Gericht stoppt geplante Schließung des Hochschulstandorts Höxter
Stephen SchleichGericht stoppt Verlegung von Studiengängen aus Höxter - Gericht stoppt geplante Schließung des Hochschulstandorts Höxter
Ein Gericht hat die Pläne der Hochschule Ostwestfalen-Lippe gestoppt, ihren Standort in Höxter zu schließen. Das Verwaltungsgericht Minden urteilte, dass eine vollständige Schließung des Campus rechtswidrig wäre.

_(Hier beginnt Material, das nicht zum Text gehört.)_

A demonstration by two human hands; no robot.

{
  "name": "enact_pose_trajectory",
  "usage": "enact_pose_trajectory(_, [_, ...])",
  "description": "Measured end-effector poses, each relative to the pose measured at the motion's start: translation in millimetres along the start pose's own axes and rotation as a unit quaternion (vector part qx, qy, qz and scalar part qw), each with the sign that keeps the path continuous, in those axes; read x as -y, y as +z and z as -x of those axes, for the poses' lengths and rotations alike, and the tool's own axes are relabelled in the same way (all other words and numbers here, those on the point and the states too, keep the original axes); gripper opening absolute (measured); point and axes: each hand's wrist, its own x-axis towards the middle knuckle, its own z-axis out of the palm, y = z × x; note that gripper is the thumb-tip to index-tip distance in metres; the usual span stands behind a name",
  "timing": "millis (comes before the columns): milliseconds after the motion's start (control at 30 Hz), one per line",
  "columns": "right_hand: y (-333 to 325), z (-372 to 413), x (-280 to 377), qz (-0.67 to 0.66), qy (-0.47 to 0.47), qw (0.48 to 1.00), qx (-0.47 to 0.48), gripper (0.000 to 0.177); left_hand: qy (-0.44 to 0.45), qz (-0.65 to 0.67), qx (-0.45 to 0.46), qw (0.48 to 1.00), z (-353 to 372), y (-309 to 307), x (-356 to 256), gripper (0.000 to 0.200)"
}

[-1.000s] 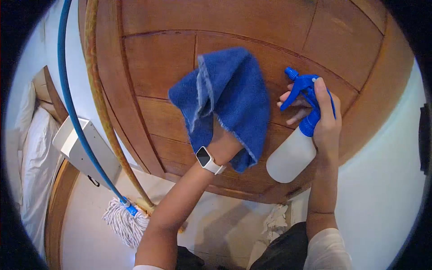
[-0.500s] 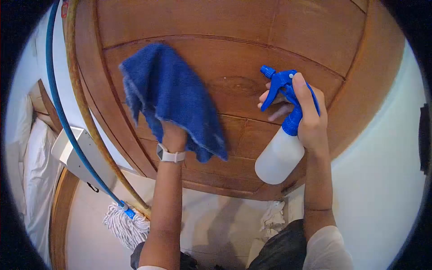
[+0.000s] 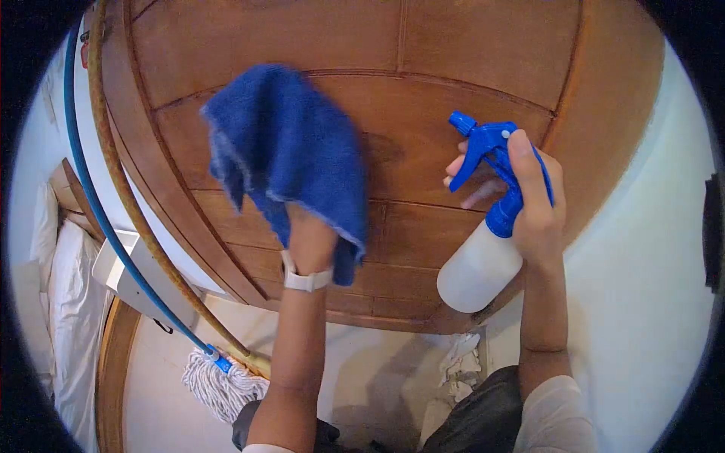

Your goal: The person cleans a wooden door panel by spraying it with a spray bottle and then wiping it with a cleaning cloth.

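Loosely, blue cloth (image 3: 294,143) drapes over left hand (image 3: 308,230) before wooden panelling (image 3: 468,68); grip hidden, cannot tell. Apart, right hand (image 3: 538,200) clasps spray bottle (image 3: 482,268) at neck (image 3: 504,217), likely so trigger (image 3: 470,162) sits within reach.

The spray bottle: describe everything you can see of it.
The spray bottle has a smooth, whitish, plastic-looking body, plain on the visible side, with a blue collar, trigger and nozzle. It tilts, its top leaning right in the picture, the nozzle pointing up and left. The right hand grips it around the neck and head, in front of the panelled wood. How full it is, I cannot tell.
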Motion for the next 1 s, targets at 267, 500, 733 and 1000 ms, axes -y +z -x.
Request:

Die Entscheidung folgt auf einen Streit über den Versuch der Hochschule, Studiengänge an andere Standorte zu verlagern.
Die Hochschule hatte angekündigt, die Lehre in Höxter komplett einzustellen und die Studienangebote nach Detmold oder Lemgo zu verlegen. Das Gericht kam jedoch zu dem Schluss, dass ein solcher Schritt die Befugnisse der Einrichtung überschreiten würde. Nach dem Hochschulgesetz von Nordrhein-Westfalen genießt der Standort Höxter expliziten Schutz und darf nicht vollständig aufgegeben werden.
Das Urteil bestätigt zudem, dass der Eingriff des Landes im vergangenen Jahr berechtigt war. Damals hatten Behörden die übergeordneten Auswirkungen auf die Hochschullandschaft in der Region geprüft. Nun verlangt die Landesregierung von der Hochschule einen detaillierten Plan, wie der Standort Höxter künftig genutzt werden soll.
Obwohl die Hochschule wirtschaftliche Defizite als Grund für die Schließung angeführt hatte, waren keine konkreten Vorbereitungen für die Stilllegung öffentlich gemacht worden. Die Gerichtsentscheidung unterstreicht, dass eine vollständige Campus-Schließung nach geltendem Recht nicht in Frage kommt.
Das Urteil zwingt die Hochschule Ostwestfalen-Lippe nun, ihre Strategie für Höxter zu überdenken. Studiengänge dürfen nicht verlegt werden, und der Standort muss in Betrieb bleiben. Die Hochschule muss nun ein nutzungskonformes Konzept entwickeln, um die Anforderungen des Landes zu erfüllen.